Lines holding the word "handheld" are the ones to copy from the data below.

##### Given records

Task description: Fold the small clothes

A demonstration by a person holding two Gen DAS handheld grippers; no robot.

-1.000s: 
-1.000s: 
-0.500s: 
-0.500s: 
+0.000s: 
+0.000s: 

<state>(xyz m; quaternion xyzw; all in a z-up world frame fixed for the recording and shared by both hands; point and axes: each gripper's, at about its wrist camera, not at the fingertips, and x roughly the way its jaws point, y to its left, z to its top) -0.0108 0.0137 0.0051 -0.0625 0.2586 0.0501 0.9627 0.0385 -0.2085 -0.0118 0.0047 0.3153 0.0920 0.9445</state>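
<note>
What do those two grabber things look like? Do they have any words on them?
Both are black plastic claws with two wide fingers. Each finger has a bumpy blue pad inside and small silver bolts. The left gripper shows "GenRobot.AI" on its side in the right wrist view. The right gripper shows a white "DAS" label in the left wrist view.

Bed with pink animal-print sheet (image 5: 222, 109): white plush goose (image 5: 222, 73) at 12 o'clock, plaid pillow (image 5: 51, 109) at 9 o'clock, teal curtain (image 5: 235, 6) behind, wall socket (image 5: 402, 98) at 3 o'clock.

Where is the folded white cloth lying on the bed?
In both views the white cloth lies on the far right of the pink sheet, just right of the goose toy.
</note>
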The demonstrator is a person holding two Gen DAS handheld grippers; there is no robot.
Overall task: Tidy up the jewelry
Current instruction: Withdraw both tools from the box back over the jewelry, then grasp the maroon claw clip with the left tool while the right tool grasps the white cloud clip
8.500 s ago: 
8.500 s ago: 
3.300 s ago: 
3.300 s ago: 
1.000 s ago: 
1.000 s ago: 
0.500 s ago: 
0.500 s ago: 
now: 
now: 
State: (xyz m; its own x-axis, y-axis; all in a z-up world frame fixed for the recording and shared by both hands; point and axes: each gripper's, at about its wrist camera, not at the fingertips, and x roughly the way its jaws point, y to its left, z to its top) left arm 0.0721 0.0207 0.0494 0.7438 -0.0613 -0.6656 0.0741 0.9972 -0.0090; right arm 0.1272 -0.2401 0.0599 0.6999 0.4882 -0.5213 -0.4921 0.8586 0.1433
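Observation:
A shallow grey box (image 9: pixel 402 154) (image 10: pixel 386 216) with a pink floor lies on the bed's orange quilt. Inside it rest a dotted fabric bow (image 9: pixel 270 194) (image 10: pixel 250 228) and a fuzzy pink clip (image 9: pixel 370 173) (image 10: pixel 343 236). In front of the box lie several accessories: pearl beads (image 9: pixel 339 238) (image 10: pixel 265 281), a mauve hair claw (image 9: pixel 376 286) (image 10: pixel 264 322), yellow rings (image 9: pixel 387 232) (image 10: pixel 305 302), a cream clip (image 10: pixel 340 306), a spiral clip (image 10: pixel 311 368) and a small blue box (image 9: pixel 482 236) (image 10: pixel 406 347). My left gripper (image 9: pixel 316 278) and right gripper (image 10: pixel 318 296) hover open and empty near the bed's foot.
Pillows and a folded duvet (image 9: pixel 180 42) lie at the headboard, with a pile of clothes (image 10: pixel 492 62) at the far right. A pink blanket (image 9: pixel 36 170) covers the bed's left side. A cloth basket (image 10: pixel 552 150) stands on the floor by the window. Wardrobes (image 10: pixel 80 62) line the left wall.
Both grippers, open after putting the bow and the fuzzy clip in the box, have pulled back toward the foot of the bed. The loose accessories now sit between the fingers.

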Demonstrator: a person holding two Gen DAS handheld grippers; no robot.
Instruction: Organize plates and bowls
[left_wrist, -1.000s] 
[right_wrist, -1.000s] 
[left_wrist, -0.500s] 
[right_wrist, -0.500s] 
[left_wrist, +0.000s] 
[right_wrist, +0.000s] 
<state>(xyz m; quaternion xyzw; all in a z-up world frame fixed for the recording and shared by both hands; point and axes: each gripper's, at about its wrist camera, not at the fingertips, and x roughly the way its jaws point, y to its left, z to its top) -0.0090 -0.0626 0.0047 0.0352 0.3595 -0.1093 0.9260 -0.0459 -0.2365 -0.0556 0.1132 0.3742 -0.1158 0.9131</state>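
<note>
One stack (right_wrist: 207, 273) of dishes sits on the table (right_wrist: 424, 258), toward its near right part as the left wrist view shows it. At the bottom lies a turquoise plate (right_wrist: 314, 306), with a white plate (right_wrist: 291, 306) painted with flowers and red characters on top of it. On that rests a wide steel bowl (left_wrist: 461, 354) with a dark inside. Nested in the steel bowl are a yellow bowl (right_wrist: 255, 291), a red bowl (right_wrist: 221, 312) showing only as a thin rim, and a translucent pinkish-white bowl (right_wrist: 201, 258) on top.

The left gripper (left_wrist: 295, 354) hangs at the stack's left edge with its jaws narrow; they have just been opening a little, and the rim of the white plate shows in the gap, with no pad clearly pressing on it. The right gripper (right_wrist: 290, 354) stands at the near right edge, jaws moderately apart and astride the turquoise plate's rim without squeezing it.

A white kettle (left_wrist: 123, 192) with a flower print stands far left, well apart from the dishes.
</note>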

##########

● Solution to this task:
A demonstration by a person holding two Gen DAS handheld grippers; no robot.
The demonstrator is a person holding two Gen DAS handheld grippers; there is no robot.
Demonstrator: a person holding two Gen DAS handheld grippers; no robot.

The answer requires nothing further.